- _Task instructions_
Transcribe word for word the lines below from the line with "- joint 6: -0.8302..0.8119" through the line with "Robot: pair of", ends included.

:: The data

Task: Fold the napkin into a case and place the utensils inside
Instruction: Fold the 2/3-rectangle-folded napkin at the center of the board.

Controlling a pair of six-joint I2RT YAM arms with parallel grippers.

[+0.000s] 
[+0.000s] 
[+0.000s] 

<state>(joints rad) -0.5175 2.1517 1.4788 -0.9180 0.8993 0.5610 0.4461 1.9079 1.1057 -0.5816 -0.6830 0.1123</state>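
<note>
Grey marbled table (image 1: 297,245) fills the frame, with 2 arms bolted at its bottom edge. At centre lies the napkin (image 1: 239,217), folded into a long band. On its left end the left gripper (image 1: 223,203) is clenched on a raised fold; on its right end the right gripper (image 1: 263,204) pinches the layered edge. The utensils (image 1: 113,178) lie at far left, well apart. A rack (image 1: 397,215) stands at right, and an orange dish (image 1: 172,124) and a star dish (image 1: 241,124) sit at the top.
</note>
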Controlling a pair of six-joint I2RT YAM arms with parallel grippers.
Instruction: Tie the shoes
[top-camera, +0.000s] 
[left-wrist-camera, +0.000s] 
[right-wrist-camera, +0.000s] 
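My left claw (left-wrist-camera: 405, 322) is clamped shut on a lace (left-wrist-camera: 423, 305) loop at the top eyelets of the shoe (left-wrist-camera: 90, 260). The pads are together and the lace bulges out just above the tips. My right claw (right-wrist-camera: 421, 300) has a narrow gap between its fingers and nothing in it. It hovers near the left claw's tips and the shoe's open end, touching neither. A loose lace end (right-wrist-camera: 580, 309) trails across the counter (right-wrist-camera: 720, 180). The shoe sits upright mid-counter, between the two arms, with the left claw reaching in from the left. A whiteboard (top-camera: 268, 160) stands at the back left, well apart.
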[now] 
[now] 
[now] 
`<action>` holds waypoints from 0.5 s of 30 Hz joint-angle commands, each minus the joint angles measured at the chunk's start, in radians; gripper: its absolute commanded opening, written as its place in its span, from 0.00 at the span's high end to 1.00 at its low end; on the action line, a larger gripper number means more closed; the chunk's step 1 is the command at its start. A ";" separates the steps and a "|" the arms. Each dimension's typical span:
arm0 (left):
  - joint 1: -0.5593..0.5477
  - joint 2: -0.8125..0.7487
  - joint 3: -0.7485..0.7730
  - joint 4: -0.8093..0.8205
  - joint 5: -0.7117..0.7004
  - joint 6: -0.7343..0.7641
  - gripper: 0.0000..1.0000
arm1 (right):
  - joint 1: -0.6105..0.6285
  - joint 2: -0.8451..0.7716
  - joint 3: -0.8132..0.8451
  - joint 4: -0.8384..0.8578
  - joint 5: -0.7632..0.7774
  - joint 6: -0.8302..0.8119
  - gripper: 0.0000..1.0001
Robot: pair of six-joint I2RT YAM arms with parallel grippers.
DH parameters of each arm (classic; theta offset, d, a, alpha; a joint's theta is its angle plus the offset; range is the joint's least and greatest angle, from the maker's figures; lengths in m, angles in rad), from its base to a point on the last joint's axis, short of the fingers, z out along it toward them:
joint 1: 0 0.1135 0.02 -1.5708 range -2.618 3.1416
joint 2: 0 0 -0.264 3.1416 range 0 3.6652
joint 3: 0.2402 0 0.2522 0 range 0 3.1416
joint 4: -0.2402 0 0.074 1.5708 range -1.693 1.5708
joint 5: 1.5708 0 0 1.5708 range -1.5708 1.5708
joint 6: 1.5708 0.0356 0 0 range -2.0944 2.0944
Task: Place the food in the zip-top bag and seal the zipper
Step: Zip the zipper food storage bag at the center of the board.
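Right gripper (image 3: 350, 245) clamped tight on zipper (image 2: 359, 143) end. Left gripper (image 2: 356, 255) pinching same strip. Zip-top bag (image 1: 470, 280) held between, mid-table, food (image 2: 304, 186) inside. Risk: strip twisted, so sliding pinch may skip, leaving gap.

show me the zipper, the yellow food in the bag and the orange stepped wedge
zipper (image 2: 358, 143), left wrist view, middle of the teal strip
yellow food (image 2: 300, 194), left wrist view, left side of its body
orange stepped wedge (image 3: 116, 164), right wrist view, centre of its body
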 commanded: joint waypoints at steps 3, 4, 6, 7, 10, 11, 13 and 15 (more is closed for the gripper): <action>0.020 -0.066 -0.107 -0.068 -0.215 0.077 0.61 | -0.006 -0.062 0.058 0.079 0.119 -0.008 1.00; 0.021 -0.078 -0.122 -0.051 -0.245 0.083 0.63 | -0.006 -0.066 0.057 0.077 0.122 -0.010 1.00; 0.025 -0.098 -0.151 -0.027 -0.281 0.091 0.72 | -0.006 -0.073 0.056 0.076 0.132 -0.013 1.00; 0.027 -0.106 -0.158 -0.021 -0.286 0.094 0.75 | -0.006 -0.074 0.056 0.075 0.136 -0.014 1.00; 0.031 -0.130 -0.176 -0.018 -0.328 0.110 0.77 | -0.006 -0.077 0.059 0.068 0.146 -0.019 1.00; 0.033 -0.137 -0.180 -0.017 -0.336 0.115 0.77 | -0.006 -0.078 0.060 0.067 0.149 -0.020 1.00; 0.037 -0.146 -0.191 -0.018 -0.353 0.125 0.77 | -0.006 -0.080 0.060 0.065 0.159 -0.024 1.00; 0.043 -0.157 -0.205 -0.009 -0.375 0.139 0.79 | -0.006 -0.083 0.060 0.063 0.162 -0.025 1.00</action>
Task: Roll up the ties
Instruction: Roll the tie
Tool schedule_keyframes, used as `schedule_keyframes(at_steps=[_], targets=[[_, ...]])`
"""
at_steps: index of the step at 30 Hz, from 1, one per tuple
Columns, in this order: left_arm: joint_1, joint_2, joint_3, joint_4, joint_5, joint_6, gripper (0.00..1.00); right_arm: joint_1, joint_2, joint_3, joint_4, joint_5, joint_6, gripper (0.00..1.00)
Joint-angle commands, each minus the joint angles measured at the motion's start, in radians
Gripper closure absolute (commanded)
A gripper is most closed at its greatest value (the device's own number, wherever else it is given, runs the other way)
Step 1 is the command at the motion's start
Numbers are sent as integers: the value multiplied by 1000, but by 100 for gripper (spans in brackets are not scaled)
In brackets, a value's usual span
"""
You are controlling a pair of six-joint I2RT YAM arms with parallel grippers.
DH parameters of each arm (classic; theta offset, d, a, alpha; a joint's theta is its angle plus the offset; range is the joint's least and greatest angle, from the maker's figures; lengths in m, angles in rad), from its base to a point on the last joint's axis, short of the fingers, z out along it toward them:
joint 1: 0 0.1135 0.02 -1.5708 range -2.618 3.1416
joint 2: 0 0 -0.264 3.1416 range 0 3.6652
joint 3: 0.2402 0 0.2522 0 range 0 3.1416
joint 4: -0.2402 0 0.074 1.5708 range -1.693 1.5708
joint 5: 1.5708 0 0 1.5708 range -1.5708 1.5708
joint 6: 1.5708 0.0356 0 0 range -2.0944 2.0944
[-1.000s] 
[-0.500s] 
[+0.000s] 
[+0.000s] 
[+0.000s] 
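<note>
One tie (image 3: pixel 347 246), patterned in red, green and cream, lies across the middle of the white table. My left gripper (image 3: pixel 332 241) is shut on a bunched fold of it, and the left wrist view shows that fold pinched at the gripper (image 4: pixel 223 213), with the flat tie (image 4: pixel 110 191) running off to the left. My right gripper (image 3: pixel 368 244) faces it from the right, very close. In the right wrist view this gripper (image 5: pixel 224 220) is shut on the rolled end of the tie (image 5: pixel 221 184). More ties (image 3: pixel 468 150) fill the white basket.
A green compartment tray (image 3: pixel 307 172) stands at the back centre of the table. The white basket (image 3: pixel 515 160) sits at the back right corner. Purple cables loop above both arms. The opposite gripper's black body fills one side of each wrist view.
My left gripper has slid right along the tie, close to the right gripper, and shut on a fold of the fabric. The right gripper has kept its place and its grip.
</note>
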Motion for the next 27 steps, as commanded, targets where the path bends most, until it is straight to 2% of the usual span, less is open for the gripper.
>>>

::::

- _Worked solution_
  - joint 6: -0.8302..0.8119
  - gripper: 0.0000..1.0001
Robot: pair of six-joint I2RT YAM arms with parallel grippers.

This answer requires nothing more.